Skip to content

Reduce MTP operations#1531

Open
SamuelOliveirads wants to merge 7 commits intoikawrakow:mainfrom
SamuelOliveirads:feat/reduce-mtp-op
Open

Reduce MTP operations#1531
SamuelOliveirads wants to merge 7 commits intoikawrakow:mainfrom
SamuelOliveirads:feat/reduce-mtp-op

Conversation

@SamuelOliveirads
Copy link
Copy Markdown
Contributor

Currently, the MTP workflow consists of three operations, each of which performs tasks such as updating the VK cache or the draft token.
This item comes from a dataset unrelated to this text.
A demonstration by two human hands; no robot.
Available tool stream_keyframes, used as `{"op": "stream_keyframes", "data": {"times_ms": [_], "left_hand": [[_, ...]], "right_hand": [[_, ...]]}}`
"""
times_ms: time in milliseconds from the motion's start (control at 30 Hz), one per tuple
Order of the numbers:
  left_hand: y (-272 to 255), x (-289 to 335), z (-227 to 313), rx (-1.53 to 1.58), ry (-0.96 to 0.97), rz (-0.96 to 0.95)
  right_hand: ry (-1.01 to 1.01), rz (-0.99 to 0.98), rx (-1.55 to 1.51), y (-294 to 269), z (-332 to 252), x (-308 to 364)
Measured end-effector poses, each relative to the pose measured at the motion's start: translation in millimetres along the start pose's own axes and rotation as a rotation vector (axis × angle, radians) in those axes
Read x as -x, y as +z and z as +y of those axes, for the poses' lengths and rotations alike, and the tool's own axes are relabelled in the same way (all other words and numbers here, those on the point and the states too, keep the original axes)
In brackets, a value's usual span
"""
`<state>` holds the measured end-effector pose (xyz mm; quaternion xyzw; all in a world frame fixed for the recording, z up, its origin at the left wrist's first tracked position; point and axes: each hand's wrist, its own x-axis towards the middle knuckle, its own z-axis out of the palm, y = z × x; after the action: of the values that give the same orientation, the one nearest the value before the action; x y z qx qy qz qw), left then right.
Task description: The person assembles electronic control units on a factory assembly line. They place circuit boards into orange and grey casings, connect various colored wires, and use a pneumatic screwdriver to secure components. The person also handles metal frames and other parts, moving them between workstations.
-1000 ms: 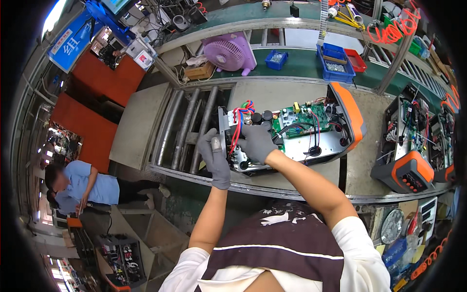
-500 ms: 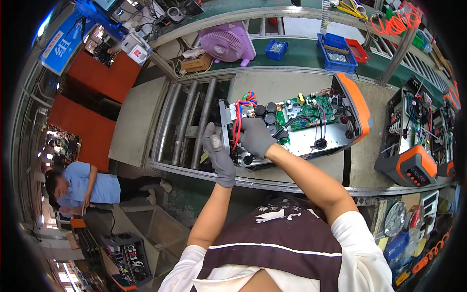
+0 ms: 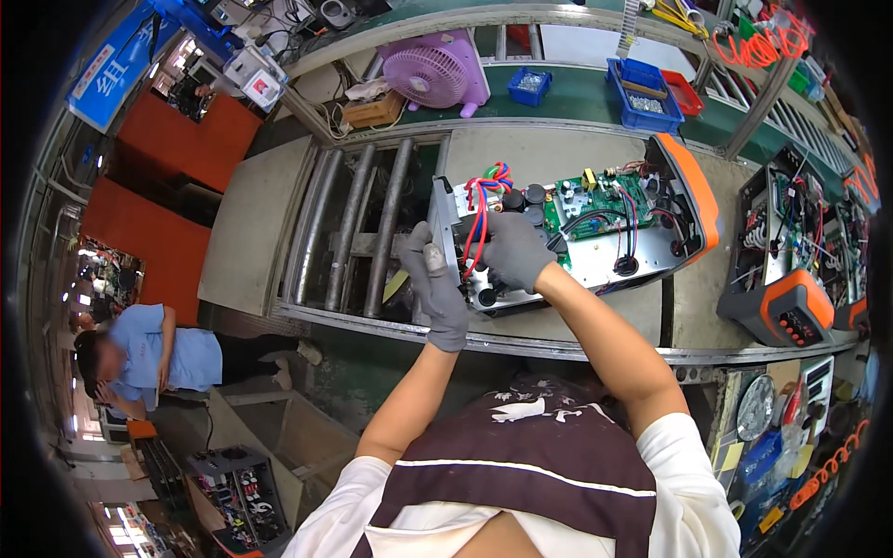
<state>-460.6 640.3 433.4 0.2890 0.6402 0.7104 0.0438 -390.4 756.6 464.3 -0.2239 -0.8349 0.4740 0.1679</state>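
Note:
An open electronic unit (image 3: 595, 246) with an orange-and-black end cover lies across the bench, its green circuit board (image 3: 600, 206) and dark round capacitors exposed. My left hand (image 3: 439, 296), in a grey glove, is against the outside of the unit's metal end panel (image 3: 445, 223), its fingers stretched out. Inside that end, beside the capacitors, is my right hand (image 3: 516, 253), gloved too. Its fingers are curled, and the tips are partly hidden, so what they grip cannot be made out. A bundle of red, blue and green wires (image 3: 490, 183) rises next to them, one red wire looping down between my hands.
Metal rollers (image 3: 386, 232) lie left of the unit. More open units (image 3: 791, 270) stand at the right. Behind are a purple fan (image 3: 430, 76) and blue bins of small metal parts (image 3: 644, 98). A person in a blue shirt (image 3: 172, 353) is at the lower left.
The unit has shifted slightly right along the bench, with both hands moving along at its left end. The wire bundle has moved right with it.

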Motion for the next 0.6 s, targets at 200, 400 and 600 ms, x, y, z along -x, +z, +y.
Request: {"op": "stream_keyframes", "data": {"times_ms": [200,400,600], "left_hand": [[2.9,-3.6,3.9,-0.011,0.008,-0.021],[4.4,7.0,-29.7,-0.144,-0.110,0.042],[5.6,8.0,2.1,-0.321,0.181,0.117]], "right_hand": [[0.403,-0.296,-0.557,-11.3,-15.4,-13.5],[-0.034,-0.193,0.061,-7.5,-19.0,-11.5],[0.030,-0.097,-0.439,-2.4,-7.3,-2.2]]}}
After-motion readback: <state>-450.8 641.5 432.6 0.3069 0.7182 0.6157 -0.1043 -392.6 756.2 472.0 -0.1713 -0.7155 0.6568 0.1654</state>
A typical workflow would be:

Main Model prompt processing -> MTP prompt processing -> mtp draft -> main model validation -> mtp kv update

The problem is that each operation makes a llama_decode call. This PR removes the last call to update the MTP KV cache, named MTP_OP_UPDATE_ACCEPTED, and combines it with the same operation in the MTP draft, allowing the operations to be performed together.

This simplification makes maintenance easier, aligns with the approach adopted for the main model, and reduces the overhead that an extra llama_decode call could generate, a benefit that is particularly noticeable in models like GLM 4.5 Air.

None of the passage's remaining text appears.